Basta mettersi in ascolto di qualche notiziario o aprire facebook che non manca di incorrere in qualche notizia e post che si pronunci contro questo o quell’altro aspetto della Chiesa; non mi riferisco ai deplorevoli episodi che denunciano le malefatte del singolo (prete, religioso, laico) ma, anche e soprattutto, a tutte quelle discussioni che nascono in seno alla Chiesa stessa, rispetto alle quali i media cercano sempre di lanciare la notizia sensazionale amplificando magari aspetti solo marginali o le opinioni di singoli prelati o pettegoli: a volte ci troviamo di fronte a dei veri e propri “dissennatori” che seminano allarmismo e disorientamento. Senza dubbio l’uso distorto dei mezzi d’informazione e delle notizie è frutto di un tempo come il nostro nel quale è importante solo farsi dei followers, a scapito della verità, e non diventare discepoli della Verità.

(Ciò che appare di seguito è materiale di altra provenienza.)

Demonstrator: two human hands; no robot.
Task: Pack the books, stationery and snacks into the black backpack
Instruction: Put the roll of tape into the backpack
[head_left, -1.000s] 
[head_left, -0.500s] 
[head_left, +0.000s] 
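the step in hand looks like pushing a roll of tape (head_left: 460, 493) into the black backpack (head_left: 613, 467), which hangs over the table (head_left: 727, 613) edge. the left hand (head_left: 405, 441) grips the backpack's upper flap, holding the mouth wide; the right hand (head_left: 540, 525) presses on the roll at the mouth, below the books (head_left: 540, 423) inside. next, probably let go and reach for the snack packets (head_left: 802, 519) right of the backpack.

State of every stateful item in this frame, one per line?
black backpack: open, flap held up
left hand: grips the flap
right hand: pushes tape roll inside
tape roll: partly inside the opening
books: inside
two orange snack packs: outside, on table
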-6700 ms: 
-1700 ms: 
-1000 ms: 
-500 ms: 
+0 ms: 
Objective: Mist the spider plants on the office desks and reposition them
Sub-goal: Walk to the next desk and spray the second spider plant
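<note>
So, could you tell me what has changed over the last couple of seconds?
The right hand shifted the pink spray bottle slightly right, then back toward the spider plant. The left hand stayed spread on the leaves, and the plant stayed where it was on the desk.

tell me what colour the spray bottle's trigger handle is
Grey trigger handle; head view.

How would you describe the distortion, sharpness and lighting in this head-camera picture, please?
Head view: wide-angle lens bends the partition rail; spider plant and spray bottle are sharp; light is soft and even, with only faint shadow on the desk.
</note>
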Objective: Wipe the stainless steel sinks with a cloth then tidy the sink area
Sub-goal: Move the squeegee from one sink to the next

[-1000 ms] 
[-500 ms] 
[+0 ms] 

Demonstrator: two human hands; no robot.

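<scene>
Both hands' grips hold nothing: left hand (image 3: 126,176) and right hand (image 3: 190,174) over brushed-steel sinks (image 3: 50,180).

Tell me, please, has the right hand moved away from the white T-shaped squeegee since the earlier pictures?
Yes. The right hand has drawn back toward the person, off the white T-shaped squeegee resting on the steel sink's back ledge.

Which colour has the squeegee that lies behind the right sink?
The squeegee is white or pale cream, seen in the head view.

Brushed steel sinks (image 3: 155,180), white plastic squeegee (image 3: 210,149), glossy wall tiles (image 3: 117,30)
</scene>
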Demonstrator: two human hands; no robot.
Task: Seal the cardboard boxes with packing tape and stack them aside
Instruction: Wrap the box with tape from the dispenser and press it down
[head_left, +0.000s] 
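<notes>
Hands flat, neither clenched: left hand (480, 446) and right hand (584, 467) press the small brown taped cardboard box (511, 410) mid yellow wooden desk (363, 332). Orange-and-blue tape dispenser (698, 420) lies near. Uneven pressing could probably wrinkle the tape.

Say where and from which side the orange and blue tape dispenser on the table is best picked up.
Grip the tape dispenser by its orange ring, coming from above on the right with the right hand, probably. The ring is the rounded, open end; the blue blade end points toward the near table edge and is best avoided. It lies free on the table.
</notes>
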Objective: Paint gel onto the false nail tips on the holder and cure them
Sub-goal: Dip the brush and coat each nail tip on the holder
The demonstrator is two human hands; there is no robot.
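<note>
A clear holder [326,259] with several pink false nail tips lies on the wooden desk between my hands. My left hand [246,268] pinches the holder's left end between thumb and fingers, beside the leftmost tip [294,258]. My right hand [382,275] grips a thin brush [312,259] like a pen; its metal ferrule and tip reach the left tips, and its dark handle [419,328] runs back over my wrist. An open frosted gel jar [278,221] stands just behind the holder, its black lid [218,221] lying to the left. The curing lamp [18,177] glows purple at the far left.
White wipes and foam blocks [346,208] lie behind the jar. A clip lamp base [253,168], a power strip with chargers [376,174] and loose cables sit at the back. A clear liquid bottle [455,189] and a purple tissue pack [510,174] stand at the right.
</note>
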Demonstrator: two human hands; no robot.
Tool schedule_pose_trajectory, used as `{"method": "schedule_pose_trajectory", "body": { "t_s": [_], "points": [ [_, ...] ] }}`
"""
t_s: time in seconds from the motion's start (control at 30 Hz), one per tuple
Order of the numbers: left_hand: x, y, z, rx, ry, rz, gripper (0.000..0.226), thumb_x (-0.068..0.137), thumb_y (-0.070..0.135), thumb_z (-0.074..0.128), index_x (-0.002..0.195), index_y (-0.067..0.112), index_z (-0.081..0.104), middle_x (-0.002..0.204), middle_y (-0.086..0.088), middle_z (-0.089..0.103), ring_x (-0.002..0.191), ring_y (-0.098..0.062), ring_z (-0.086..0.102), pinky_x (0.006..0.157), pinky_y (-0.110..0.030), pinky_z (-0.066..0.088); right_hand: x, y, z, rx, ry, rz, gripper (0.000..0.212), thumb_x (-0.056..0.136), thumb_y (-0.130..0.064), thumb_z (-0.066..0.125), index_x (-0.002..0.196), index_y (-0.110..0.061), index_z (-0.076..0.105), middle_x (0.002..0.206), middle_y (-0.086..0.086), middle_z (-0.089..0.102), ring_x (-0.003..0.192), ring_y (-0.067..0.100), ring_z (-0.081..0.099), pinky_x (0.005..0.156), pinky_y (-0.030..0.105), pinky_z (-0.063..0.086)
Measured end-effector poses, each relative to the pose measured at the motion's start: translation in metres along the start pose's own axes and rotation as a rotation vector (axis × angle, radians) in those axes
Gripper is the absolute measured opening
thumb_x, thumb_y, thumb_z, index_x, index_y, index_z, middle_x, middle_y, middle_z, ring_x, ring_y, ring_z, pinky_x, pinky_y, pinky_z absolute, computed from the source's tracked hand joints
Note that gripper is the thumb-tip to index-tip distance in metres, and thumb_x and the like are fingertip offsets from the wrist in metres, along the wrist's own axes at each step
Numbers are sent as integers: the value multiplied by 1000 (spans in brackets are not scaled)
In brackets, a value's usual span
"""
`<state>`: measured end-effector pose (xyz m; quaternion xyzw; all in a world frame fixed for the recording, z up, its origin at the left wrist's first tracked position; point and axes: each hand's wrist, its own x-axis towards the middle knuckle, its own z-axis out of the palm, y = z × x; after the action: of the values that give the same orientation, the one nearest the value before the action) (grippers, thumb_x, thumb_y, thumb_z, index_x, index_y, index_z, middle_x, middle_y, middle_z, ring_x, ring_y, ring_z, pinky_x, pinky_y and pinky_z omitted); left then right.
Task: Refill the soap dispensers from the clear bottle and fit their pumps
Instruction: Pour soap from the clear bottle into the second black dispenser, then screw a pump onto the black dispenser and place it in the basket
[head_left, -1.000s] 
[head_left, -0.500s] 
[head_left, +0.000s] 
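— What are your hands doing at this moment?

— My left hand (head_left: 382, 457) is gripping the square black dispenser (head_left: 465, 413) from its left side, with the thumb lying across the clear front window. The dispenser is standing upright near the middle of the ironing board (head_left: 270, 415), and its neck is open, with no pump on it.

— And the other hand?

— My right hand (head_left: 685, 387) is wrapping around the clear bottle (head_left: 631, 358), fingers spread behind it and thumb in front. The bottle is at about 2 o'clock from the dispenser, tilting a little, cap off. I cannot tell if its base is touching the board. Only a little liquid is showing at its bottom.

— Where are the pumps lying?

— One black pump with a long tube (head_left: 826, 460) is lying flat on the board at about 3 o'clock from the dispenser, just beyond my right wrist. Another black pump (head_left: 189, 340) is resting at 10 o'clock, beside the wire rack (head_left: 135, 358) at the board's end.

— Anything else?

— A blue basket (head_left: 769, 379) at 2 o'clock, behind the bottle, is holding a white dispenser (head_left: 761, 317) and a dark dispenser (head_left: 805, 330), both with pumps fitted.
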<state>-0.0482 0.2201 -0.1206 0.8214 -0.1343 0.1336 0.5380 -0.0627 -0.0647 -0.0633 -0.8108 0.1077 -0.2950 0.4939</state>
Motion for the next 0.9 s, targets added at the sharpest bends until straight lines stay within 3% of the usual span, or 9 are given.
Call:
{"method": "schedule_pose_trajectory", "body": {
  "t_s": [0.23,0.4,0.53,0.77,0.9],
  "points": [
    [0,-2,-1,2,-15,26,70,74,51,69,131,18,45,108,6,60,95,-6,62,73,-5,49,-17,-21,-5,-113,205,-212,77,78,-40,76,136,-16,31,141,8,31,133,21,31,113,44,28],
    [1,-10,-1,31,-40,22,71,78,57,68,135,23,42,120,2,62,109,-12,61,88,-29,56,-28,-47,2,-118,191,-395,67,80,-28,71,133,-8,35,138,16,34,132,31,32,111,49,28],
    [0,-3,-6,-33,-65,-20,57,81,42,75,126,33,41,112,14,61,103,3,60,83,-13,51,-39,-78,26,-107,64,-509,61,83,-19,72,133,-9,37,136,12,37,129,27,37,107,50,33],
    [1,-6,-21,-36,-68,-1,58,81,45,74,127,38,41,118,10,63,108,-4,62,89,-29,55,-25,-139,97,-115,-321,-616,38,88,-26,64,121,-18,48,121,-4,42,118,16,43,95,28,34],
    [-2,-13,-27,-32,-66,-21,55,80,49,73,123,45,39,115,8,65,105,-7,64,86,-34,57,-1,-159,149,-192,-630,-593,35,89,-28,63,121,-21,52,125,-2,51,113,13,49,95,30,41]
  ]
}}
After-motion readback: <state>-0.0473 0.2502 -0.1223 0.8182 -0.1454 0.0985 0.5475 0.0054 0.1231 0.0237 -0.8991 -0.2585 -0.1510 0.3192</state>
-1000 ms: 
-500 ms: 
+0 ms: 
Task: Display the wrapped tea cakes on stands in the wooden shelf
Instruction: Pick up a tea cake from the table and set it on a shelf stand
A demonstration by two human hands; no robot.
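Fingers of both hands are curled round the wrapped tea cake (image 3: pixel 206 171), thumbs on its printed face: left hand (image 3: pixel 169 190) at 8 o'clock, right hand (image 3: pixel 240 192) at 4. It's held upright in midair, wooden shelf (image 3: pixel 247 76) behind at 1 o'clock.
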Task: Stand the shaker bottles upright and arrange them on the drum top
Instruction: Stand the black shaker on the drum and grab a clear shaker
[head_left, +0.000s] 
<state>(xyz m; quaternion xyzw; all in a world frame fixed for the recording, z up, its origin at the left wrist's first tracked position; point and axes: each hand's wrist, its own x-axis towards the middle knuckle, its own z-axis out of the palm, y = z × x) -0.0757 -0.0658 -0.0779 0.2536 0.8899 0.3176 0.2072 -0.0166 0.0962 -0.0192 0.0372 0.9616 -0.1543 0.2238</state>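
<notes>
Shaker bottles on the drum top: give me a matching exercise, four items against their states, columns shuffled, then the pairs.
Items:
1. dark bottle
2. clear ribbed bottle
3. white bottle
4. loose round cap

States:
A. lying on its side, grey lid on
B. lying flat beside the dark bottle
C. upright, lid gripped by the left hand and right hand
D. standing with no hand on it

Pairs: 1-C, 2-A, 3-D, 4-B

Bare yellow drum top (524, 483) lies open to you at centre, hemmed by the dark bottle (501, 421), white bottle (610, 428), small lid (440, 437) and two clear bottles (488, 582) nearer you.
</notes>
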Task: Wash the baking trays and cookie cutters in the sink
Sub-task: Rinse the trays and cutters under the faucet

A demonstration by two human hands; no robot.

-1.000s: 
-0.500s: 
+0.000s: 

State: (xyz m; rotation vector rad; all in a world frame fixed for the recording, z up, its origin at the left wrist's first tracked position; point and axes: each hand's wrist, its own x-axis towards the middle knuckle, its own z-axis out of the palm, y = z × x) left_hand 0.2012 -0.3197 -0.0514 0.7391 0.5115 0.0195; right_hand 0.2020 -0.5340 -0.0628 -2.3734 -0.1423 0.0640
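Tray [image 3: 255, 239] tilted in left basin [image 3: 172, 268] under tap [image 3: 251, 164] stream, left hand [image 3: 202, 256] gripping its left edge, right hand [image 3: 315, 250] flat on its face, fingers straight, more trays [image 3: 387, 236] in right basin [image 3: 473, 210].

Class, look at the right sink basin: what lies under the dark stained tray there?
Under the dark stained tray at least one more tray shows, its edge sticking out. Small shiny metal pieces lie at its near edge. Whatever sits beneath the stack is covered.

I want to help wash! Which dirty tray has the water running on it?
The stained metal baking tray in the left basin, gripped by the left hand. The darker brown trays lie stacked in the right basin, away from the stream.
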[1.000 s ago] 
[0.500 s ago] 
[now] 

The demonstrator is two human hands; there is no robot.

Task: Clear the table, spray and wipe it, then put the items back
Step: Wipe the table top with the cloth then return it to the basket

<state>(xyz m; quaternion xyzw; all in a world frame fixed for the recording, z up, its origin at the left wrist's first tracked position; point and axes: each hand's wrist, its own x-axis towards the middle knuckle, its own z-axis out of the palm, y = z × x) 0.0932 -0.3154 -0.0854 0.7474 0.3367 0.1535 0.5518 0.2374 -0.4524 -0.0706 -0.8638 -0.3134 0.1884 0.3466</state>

C’è da rimanere senza parole di fronte ad una tale sete di menzogna, e ad una sfacciata e arrogante ignoranza, prodotte solo per autoalimentarsi. Verrebbe anche voglia di chiudersi in se stessi di fronte a queste finestre sul mondo, che non mostrano speranza. La stessa reazione ci assale quando siamo posti di fronte a degli insuccessi personali o vediamo vanificati i nostri sforzi o svalutate le nostre intuizioni. È la tentazione di cedere alla sindrome della “cittadella assediata”: quando ci si trova di fronte a degli attacchi, l’istinto ci porta a ripararci nei luoghi abitati dalle nostre sicurezze. Questa sindrome è latente in tutti e si manifesta di fronte al pericolo, al cambiamento; si alimenta dell’abitudinarietà, della presunzione delle formule pastorali adatte a ogni tempo, degli stereotipi.
Si tratta di una tentazione perché innanzitutto l’insicurezza che proviamo vuole minare le nostre motivazioni interiori e spirituali, fa vacillare la nostra fiducia sulla fecondità dell’azione dello Spirito Santo, incrina il rapporto con la comunione ecclesiale. Si tratta anche di una sindrome, e quindi di una malattia pastorale, perché siamo indotti a rimanere arroccati su noi stessi, a rapportarci con il mondo come fosse il nemico, a crearci una comunità cristiana ed ecclesiale a nostra immagine.
Non siamo però degli assediati ma degli inviati: questa è la natura della Chiesa e dei discepoli di Cristo. La novità del Vangelo e la libertà che Cristo restituisce all’umanità sono da sempre invise al mondo perché costituiscono il seme della Vita nuova non più soggetta al peccato, ma presto diventano le radici di un’azione pastorale che porta la passione viva perché ciò si realizzi concretamente, superando le difficoltà insite a questa missione.
Rinunciare ad essere appassionati del Vangelo per timore del confronto o perché gli sforzi richiesti sembrano superare le nostre forze, o ci viene chiesto di rimodulare i nostri progetti, significa sotterrare il proprio talento ed essere dei perdenti in partenza. Se non siamo incoraggiati a proseguire sul nostro cammino per il fatto che non vediamo nascere dei frutti, dovremmo sentirci spronati a guardare avanti solo per la speranza insita nel gesto della semina: seminare con abbondanza e ovunque porterà anche a qualche frutto. A noi innanzitutto è affidato questo dal padrone del campo cui spetterà raccogliere e giudicare.